Clear Tomato Soup (Consommé)
Nutritional values
(Percentage of daily recommendation)
Calorie | 257 cal. | (12 %) | ||
Protein | 31.44 g | (32 %) | ||
Fat | 6.11 g | (5 %) | ||
Carbohydrates | 21.22 g | (14 %) | ||
Sugar added | 1.05 g | (4 %) | ||
Roughage | 5.13 g | (17 %) |
Vitamin A | 554 mg | (69,250 %) | ||
Vitamin D | 0.07 μg | (0 %) | ||
Vitamin E | 1.59 mg | (13 %) | ||
Vitamin B₁ | 0.19 mg | (19 %) | ||
Vitamin B₂ | 0.4 mg | (36 %) | ||
Niacin | 10.59 mg | (88 %) | ||
Vitamin B₆ | 0.7 mg | (50 %) | ||
Folate | 54.4 μg | (18 %) | ||
Pantothenic acid | 0.99 mg | (17 %) | ||
Biotin | 13.65 μg | (30 %) | ||
Vitamin B₁₂ | 2.19 μg | (73 %) | ||
Vitamin C | 42.32 mg | (45 %) | ||
Potassium | 1,054.74 mg | (26 %) | ||
Calcium | 85.11 mg | (9 %) | ||
Magnesium | 59.75 mg | (20 %) | ||
Iron | 3.98 mg | (27 %) | ||
Iodine | 19.12 μg | (10 %) | ||
Zinc | 6.83 mg | (85 %) | ||
Saturated fatty acids | 2.27 g | |||
Cholesterol | 72 mg |
Ingredients
- Ingredients
- 1 kilogram fully ripe Tomatoes
- 1 onion
- 150 grams Celery root
- 1 carrot
- 1 garlic clove
- 300 grams Lean soup meat (such as beef)
- 4 egg whites
- 1 tsp salt
- 1 pinch sugar
- 1 tsp peppercorns
- 1 bay leaf
- 250 grams Ice cubes
Preparation steps
Rinse tomatoes, remove stalks and cut into pieces. Peel onion, celery, carrot and garlic and roughly chop.

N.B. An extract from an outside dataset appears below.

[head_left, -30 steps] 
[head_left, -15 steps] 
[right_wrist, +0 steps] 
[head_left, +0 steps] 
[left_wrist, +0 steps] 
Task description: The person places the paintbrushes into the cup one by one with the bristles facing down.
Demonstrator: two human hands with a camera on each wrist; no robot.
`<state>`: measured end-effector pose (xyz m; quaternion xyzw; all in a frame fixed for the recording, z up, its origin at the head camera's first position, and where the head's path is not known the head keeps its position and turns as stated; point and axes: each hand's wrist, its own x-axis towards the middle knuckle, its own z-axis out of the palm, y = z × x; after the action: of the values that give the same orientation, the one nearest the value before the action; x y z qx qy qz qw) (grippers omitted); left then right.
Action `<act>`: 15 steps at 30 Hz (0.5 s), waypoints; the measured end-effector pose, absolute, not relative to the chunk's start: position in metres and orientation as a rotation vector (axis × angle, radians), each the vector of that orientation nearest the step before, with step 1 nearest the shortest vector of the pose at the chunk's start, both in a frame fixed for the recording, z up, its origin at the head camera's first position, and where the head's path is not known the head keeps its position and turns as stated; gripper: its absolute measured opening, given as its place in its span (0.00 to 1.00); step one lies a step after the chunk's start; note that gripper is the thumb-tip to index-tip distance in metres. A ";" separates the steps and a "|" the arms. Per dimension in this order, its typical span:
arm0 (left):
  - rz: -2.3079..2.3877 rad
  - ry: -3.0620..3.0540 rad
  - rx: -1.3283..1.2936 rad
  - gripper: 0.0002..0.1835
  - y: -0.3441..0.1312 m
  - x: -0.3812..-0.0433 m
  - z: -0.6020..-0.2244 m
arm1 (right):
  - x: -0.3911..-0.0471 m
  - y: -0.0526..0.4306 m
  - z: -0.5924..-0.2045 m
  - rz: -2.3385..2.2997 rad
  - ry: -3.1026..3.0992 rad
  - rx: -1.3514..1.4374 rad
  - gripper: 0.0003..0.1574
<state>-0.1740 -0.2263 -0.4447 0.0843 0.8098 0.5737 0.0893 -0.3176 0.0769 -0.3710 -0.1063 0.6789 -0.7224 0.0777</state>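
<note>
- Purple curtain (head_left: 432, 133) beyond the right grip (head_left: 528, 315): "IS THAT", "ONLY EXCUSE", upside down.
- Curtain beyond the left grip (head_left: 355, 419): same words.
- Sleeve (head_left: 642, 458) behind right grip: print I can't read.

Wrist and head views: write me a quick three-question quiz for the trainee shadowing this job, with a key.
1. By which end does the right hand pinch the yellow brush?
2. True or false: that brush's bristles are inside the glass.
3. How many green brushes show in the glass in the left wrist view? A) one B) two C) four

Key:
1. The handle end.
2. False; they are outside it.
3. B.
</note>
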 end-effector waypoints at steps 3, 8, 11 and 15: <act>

Rinse meat, pat dry and chop coarsely. Press meat and prepared vegetables through a meat grinder with medium disk. Mix meat mixture in a bowl with egg whites, salt and sugar. Place meat mixture in a large pot, add peppercorns and bay leaf. Finally, stir in ice cubes, tomato cubes and add about 1 liter (approximately 32 ounces) cold water. Chill overnight.
The next day, bring pot to a boil while stirring. Then reduce the heat and simmer for approximately 1.5 hours. Add water as needed. If necessary, skim off fat and do not stir, so that the liquid remains clear.
Finally, carefully remove meat mixture with a slotted spoon. Strain clarified broth through a fine strainer lined with a cloth strainer sieve.